How common are phantom units?

Thompson says she has current cases of phantom units the bank took title to when the developer lost out in the recession.

“He’s absolutely not the only case,” she said.

Adams has seen “dozens of those situations,” and is involved in a couple of them, he says.

But phantom units are much less common than they were, he and Deboest agree.

“Developers learned long ago you don’t declare units that don’t exist,” Adams said.

Foreclosing on the developer

Villagra wants the association to act quickly to foreclose on the lien it filed, as it has with other delinquent units.

Acting quickly helped The Towers Condominium near Edison Mall in Fort Myers come back from post-recession decline, according to its board chairman Terry Ondak.

“When we started here we had 39 foreclosures,” Ondak said. “All of us owners were paying for what others didn’t.
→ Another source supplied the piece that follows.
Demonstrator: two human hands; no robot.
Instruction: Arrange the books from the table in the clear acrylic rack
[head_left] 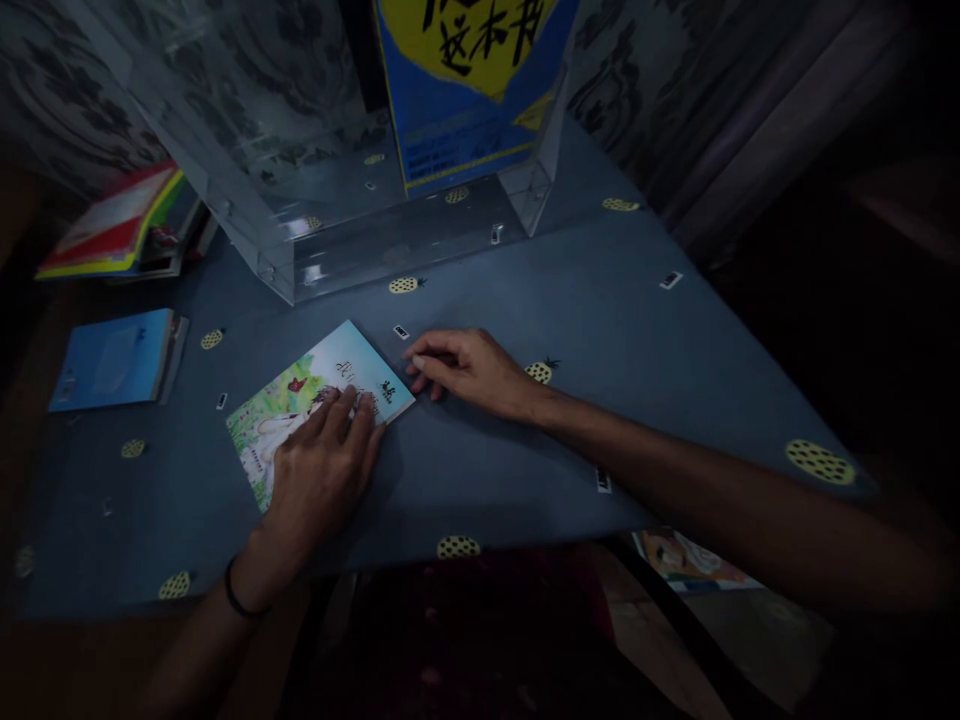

I paid closed to $17,000 in special assessments because of that.”

Fort Myers condominium is 'Comeback Kid'

Ondak’s board now has a standing rule that owners with more than $400 in fees go into collections with the attorney after three letters, "no exceptions," he said. "We're able to foreclose within an average of six months from filing."

Thompson believes it's worth negotiating with Knutson on the chance it will save Palm Frond owners money.

“I know if you look at the docket it looks like there’s no activity. But there is a lot of correspondence back and forth, phone conferences between me and their council, and conversations between me and the board,” she said.

Jan Bergemann, president of Cyber Citizens for Justice, the state’s largest owner advocacy organization, advises condo boards to pull the trigger. The organization fields some 80 emails a day from owners in conflict with their associations for this and other reasons.

“Every HOA specialist will tell you not to drag out a foreclosure  too long. It adds to the legal fees,” Bergmann said. "You want to foreclose fast, because in the end, the debt is higher than the value of the property.”

While the attorneys on both sides discuss, Palm Frond’s situation has devolved into acrimony. Ironically, Villagra, who pressured and even sued the association to take action, is the target.

“I can understand his concern that Palm Frond is paying more than they should,” Thompson said, "but believe me, we won’t be talking about this a year from now.”

Boatman filed to have the case dismissed on a technicality.

"Doug Knutson is a dear friend of mine. This dumpy development, I wish he would just walk away from it," the attorney said.